Although clients can use Breakroom to create their office utopia, the platform also enables real-world elements such as additional privileges for senior staff. In Sine Wave’s own virtual world, senior members can lock the boardroom, which is located on top of a hill overlooking the rest of the office.

Some virtual office spaces predate the pandemic.

Italian energy company Enel SpA has been working with Spatial Systems Inc. over the past year to assemble workers as avatars in a meeting room combining augmented reality and virtual reality.

Marina Lombardi, head of new technologies and innovation-network technology and innovation at Enel, said the service has proven to be particularly valuable during emergencies, “when the need for colleagues to be connected in the fastest and most effective way becomes vital.”

“The tool is going to be even more important in the situation of prolonged remote work generated by the Covid-19 pandemic,” Ms.

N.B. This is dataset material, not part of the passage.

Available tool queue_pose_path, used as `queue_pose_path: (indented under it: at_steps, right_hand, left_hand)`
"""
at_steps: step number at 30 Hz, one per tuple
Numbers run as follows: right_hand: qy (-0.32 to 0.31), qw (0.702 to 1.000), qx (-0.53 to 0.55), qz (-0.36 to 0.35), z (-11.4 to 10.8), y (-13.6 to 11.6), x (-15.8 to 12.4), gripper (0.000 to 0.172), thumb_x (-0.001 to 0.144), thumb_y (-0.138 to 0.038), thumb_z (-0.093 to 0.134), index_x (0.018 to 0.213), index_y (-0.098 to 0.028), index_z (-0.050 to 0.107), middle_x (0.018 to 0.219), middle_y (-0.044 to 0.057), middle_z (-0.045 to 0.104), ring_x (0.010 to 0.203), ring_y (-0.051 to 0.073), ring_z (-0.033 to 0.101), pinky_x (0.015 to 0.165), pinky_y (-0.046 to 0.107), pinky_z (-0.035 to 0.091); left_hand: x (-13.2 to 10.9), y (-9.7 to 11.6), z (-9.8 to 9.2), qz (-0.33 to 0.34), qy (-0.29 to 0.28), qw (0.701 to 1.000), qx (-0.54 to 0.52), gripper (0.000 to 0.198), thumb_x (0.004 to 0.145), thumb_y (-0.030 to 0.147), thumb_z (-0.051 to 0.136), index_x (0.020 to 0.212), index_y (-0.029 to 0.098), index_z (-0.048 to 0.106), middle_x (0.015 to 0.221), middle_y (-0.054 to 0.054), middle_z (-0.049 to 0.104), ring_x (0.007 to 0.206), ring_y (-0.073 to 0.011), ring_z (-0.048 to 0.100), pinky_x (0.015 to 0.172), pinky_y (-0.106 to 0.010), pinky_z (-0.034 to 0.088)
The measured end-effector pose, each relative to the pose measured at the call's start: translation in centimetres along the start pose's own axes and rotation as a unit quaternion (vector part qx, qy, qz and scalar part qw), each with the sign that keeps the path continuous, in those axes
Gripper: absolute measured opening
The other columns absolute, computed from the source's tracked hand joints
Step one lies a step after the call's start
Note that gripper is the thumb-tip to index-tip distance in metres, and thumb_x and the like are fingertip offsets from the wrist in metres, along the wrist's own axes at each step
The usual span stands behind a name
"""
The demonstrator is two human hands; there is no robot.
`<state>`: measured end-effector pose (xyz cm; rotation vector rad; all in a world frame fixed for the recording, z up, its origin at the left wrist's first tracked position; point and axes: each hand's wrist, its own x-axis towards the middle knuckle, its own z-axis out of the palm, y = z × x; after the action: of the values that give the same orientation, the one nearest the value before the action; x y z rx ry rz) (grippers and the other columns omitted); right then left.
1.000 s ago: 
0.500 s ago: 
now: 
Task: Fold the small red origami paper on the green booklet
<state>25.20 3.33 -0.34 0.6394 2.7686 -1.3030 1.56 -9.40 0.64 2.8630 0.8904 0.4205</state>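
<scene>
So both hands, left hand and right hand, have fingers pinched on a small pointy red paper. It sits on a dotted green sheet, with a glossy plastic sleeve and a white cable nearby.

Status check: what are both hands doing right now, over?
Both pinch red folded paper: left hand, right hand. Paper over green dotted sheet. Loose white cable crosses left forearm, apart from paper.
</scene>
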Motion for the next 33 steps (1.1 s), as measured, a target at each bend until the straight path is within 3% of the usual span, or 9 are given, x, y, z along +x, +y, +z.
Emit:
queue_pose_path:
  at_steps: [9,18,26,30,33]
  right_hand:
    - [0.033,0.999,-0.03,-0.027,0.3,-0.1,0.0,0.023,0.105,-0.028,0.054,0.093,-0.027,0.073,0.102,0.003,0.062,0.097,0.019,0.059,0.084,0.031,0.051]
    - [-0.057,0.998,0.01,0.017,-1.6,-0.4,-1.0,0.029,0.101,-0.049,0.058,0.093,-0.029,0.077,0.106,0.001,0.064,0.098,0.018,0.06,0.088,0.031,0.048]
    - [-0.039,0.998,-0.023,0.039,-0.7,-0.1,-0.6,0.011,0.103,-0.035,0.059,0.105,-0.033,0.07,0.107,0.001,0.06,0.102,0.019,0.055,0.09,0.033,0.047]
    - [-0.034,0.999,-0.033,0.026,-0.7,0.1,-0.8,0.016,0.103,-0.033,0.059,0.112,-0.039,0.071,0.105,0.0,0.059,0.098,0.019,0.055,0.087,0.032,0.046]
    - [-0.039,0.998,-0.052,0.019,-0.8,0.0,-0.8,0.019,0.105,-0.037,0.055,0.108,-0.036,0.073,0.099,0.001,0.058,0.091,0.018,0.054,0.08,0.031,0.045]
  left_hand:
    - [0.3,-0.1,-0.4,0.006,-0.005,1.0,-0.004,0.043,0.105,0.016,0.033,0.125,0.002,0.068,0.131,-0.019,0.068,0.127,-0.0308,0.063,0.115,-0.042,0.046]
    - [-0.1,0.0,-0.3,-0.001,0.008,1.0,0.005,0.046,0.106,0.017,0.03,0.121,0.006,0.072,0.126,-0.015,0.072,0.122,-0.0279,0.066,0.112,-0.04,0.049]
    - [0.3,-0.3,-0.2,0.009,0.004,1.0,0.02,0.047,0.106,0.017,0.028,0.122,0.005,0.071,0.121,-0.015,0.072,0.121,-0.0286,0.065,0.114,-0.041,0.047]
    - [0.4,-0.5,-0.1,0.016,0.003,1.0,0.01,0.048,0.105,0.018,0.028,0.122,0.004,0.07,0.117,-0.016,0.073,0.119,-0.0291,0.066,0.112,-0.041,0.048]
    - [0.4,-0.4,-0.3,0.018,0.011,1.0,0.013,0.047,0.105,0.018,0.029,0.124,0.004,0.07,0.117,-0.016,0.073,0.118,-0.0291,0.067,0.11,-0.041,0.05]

Lombardi said.

Unlike real estate, there is no standard formula to calculate the price of a virtual office. Enel wouldn’t divulge how much it spends on Spatial. Breakroom costs $500 a month for up to 50 employees. WeTransfer hired agencies Achtung mcgarrybowen and Isobar to create a proprietary virtual office and doesn’t have to pay a monthly license to use the space.

Educators are exploring the concept as well.

The School of Communication Arts in London is on its second simulation since it closed its physical doors on March 16. Marc Lewis, the college’s dean, has committed to spending £10,000 on testing virtual office products to host lectures and keep connected to students.

Students now use a platform called Walkabout to traverse their own digital offices—a perk they don’t receive in the real world—as well as hangouts such as a bar and a smoking area. Avatars don’t drink or smoke there, but the décor is designed to encourage more casual, spontaneous conversation. The hangout areas also act as de facto meeting spaces if other rooms are occupied.

WeTransfer plans to keep the virtual office once its physical equivalents reopen. Mr. Willoughby wants to see more remote working even after the coronavirus pandemic abates, and said the platform will help in that transition.

“But I’m not sure we’re going to allow people to create their perfect office,” he said. “I don’t want to raise expectations of the physical space too much.”